- A cozinha semi-integrada passa a ser tendência, trazendo flexibilidade entre área social e de serviço sem abandonar a convivência.
- O movimento surge devido a limitações do conceito aberto, como odores, ruídos e organização visual da cozinha que afeta o ambiente social.
- A solução é o broken plan: paredes substituídas por fechamentos flexíveis, com painéis deslizantes, portas camarão, vidro canelado e muxarabis para delimitar ou abrir o espaço.
- A cozinha pode ficar fechada durante frituras ou preparo pesado e, quando necessário, as divisórias são recolhidas para integrar novamente a sala de jantar.
- Na prática, o projeto usa duas estruturas: a cozinha show integrada à sala para refeições rápidas e uma cozinha de serviço nos bastidores para trabalhos pesados, devolvendo autonomia ao morador.
A cozinha semi-integrada surge como resposta à evolução dos projetos residenciais, buscando equilíbrio entre convivência e privacidade. A mudança ocorre nos últimos anos, com foco em layouts flexíveis que variam entre área social e espaço de serviço conforme a necessidade.
Analistas apontam que a integração total, antes dominante, trazia odores, partículas e ruídos para a sala. Cortinas, tapetes e estofados eram afetados, mesmo com coifas potentes. A organização diária também pesava na estética do ambiente.

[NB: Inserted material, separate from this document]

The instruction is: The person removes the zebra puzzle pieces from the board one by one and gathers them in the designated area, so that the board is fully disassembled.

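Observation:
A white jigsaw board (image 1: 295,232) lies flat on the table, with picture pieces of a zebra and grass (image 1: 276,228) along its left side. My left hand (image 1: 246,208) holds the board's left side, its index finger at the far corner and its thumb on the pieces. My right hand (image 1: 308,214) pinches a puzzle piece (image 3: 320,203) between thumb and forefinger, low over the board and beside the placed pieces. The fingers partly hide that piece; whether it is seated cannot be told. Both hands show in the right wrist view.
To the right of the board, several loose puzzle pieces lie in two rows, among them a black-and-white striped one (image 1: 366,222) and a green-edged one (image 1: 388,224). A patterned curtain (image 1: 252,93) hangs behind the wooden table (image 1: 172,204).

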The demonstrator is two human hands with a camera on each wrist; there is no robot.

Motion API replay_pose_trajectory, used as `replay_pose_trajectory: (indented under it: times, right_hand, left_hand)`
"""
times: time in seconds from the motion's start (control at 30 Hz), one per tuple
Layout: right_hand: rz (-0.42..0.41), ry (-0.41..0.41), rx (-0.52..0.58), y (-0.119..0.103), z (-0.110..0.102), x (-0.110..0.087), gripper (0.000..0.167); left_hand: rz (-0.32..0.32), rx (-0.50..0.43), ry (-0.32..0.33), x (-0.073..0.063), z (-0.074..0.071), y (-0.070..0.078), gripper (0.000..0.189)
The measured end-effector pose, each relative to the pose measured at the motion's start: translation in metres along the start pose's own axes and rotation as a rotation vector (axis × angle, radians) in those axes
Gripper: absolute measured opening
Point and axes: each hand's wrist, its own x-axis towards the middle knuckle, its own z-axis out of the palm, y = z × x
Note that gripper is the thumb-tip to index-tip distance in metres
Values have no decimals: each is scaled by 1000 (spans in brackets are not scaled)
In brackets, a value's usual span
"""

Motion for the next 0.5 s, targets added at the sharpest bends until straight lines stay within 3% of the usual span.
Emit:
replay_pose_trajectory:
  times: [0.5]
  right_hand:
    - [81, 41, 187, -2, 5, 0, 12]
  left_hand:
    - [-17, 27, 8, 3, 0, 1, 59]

A solução envolve o conceito de broken plan, com divisórias móveis que permitem fechamentos temporários. Painéis deslizantes, portas camarão e esquadrias de vidro ganham espaço, mantendo luz natural e flexibilidade entre ambientes.
Setorização inteligente
A chamada cozinha show fica conectada à sala para uso rápido, com ilha de mármore e bancada. Paralelamente, a cozinha de serviço funciona nos bastidores, responsável por frituras, preparo pesado e lavagem.
Essa abordagem volta a colocar a funcionalidade no centro do design. A autonomia do morador para adaptar o espaço aos diferentes momentos do dia fica evidenciada, sem eliminar a convivência.